How Can I Avoid Paying the Part D Penalty?
Q: I enrolled in Medicare Part A and B in 2011 but not D. Now I want to enroll in D and they say I have to pay a penalty for the rest of my life because I didn’t have creditable drug coverage for 55 months. Is there any way to avoid this? — Diana
A: There are two ways you might get out of paying a late enrollment penalty. But know that for most people, the penalty — which affects anyone who has gone without a Medicare Prescription Drug Plan for a period of 63 days or more after the initial enrollment period is over — is going to stick.
One possible out: You won’t need to pay the penalty if you opted out of Part D because you already have “creditable” prescription drug coverage, says Tatiana Fassieux, chair of the board of directors for California Health Advocates.

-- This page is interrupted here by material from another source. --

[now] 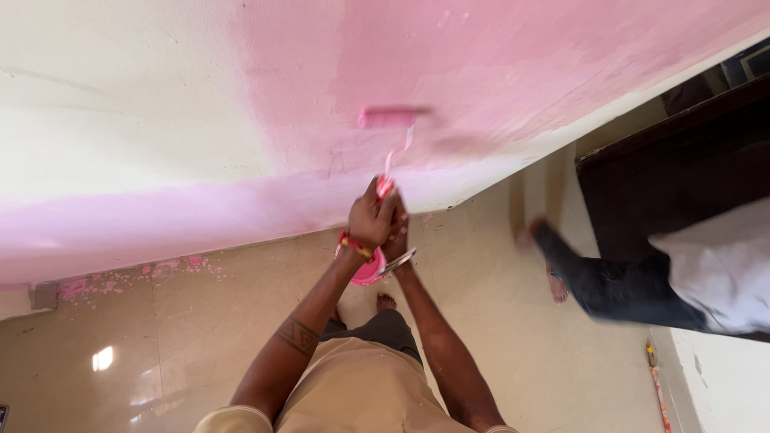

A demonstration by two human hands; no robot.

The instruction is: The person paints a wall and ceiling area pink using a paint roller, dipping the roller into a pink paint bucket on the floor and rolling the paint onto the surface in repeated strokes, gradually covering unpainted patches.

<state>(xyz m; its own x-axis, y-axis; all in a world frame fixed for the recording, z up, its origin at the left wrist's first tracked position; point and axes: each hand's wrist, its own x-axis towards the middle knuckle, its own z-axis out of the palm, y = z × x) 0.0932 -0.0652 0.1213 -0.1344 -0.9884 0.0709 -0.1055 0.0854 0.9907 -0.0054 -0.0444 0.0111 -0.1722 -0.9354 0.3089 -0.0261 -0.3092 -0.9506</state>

To be considered creditable, your plan must pay on average as much as the standard Medicare prescription drug coverage. If you have one of these plans — which could be through a current or former employer or union, TRICARE, Indian Health Service, the Department of Veterans Affairs, a Medicare Advantage plan that includes drug coverage, or another group health plan — you should get a notice every year from your healthcare provider explaining that your drug coverage is considered creditable. Keep this letter, recommends Fassieux, because you could need it if you join a Medicare drug plan later.
The other way you can skip the penalty, says Fassieux, is if you qualify for Medicare Part D’s Extra Help program, which helps low-income individuals afford their prescriptions. Late enrollment penalties don’t apply to this program’s participants, even if they’ve never had any drug coverage.
Without either of these outs, though, you’ll have to pay up — and the cost will depend on how long you went without drug coverage. Medicare multiplies 1% of the “national base beneficiary premium” by the number of full months you went uncovered, then adds that to your monthly Part D premium. The premium for 2016 is $34.10, though it can change each year. So for you, the penalty will be almost $19 a month — for a total monthly payment of about $53.
Think you’re getting hit unfairly? Ask Medicare for a “reconsideration.” You’ll need to fill out a form and send any proof that supports your case — here’s where that notice of creditable coverage comes in. If Medicare decides that all or part of your late enrollment penalty is wrong, it will remove or reduce the penalty, and you could receive a refund for any penalty amounts you’ve already paid.